= Beginning of Section =

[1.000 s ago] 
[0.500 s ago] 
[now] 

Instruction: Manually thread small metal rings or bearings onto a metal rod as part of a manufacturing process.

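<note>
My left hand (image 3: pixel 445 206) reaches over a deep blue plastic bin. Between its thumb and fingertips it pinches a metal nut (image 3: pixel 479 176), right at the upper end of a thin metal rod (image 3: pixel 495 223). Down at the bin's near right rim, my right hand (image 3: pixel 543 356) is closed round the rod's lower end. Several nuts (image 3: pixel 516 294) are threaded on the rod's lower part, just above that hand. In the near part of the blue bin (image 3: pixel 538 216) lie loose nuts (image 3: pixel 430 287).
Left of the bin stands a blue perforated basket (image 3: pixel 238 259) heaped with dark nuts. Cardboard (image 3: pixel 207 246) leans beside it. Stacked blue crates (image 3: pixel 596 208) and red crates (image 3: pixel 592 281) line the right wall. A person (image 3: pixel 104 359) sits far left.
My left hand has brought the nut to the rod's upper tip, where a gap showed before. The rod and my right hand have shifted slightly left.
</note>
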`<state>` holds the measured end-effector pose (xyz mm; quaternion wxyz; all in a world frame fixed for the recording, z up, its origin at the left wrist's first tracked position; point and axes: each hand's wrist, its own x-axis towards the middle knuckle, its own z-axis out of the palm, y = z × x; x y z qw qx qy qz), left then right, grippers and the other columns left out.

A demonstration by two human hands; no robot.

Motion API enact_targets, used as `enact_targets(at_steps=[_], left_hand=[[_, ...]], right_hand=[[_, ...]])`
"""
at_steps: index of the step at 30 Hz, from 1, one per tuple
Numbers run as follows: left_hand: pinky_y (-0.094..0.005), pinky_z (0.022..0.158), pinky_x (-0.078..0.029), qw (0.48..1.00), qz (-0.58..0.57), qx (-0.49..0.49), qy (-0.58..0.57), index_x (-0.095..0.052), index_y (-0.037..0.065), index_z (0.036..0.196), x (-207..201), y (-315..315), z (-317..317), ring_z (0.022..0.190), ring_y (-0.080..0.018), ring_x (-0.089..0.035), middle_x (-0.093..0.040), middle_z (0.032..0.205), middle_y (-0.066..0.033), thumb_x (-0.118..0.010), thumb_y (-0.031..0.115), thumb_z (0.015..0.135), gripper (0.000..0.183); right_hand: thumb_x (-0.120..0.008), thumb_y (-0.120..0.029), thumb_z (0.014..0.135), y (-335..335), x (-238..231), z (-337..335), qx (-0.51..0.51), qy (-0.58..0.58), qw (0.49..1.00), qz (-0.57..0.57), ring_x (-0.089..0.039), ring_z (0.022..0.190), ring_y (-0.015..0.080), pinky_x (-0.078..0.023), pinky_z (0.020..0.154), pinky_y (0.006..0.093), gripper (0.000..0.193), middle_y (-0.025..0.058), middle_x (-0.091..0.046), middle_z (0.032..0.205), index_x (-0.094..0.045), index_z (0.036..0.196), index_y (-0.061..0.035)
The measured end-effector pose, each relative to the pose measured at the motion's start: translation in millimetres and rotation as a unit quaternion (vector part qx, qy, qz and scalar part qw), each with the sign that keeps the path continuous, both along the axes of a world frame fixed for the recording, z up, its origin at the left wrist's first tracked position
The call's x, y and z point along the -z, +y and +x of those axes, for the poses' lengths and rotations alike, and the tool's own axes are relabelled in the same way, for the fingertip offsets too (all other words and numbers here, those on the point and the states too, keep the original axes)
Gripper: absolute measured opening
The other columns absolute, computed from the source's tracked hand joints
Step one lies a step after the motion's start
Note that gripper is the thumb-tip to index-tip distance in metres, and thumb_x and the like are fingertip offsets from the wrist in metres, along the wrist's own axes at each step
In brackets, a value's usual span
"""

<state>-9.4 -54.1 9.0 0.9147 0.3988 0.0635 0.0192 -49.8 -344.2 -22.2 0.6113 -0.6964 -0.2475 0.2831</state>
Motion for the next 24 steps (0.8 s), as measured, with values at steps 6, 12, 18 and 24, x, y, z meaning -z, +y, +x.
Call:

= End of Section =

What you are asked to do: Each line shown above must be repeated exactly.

Answer below:
[1.000 s ago] 
[0.500 s ago] 
[now] 

Instruction: Manually thread small metal rings or bearings onto a metal rod as part of a manufacturing process.

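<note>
My left hand (image 3: pixel 445 206) reaches over a deep blue plastic bin. Between its thumb and fingertips it pinches a metal nut (image 3: pixel 479 176), right at the upper end of a thin metal rod (image 3: pixel 495 223). Down at the bin's near right rim, my right hand (image 3: pixel 543 356) is closed round the rod's lower end. Several nuts (image 3: pixel 516 294) are threaded on the rod's lower part, just above that hand. In the near part of the blue bin (image 3: pixel 538 216) lie loose nuts (image 3: pixel 430 287).
Left of the bin stands a blue perforated basket (image 3: pixel 238 259) heaped with dark nuts. Cardboard (image 3: pixel 207 246) leans beside it. Stacked blue crates (image 3: pixel 596 208) and red crates (image 3: pixel 592 281) line the right wall. A person (image 3: pixel 104 359) sits far left.
My left hand has brought the nut to the rod's upper tip, where a gap showed before. The rod and my right hand have shifted slightly left.
</note>
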`<state>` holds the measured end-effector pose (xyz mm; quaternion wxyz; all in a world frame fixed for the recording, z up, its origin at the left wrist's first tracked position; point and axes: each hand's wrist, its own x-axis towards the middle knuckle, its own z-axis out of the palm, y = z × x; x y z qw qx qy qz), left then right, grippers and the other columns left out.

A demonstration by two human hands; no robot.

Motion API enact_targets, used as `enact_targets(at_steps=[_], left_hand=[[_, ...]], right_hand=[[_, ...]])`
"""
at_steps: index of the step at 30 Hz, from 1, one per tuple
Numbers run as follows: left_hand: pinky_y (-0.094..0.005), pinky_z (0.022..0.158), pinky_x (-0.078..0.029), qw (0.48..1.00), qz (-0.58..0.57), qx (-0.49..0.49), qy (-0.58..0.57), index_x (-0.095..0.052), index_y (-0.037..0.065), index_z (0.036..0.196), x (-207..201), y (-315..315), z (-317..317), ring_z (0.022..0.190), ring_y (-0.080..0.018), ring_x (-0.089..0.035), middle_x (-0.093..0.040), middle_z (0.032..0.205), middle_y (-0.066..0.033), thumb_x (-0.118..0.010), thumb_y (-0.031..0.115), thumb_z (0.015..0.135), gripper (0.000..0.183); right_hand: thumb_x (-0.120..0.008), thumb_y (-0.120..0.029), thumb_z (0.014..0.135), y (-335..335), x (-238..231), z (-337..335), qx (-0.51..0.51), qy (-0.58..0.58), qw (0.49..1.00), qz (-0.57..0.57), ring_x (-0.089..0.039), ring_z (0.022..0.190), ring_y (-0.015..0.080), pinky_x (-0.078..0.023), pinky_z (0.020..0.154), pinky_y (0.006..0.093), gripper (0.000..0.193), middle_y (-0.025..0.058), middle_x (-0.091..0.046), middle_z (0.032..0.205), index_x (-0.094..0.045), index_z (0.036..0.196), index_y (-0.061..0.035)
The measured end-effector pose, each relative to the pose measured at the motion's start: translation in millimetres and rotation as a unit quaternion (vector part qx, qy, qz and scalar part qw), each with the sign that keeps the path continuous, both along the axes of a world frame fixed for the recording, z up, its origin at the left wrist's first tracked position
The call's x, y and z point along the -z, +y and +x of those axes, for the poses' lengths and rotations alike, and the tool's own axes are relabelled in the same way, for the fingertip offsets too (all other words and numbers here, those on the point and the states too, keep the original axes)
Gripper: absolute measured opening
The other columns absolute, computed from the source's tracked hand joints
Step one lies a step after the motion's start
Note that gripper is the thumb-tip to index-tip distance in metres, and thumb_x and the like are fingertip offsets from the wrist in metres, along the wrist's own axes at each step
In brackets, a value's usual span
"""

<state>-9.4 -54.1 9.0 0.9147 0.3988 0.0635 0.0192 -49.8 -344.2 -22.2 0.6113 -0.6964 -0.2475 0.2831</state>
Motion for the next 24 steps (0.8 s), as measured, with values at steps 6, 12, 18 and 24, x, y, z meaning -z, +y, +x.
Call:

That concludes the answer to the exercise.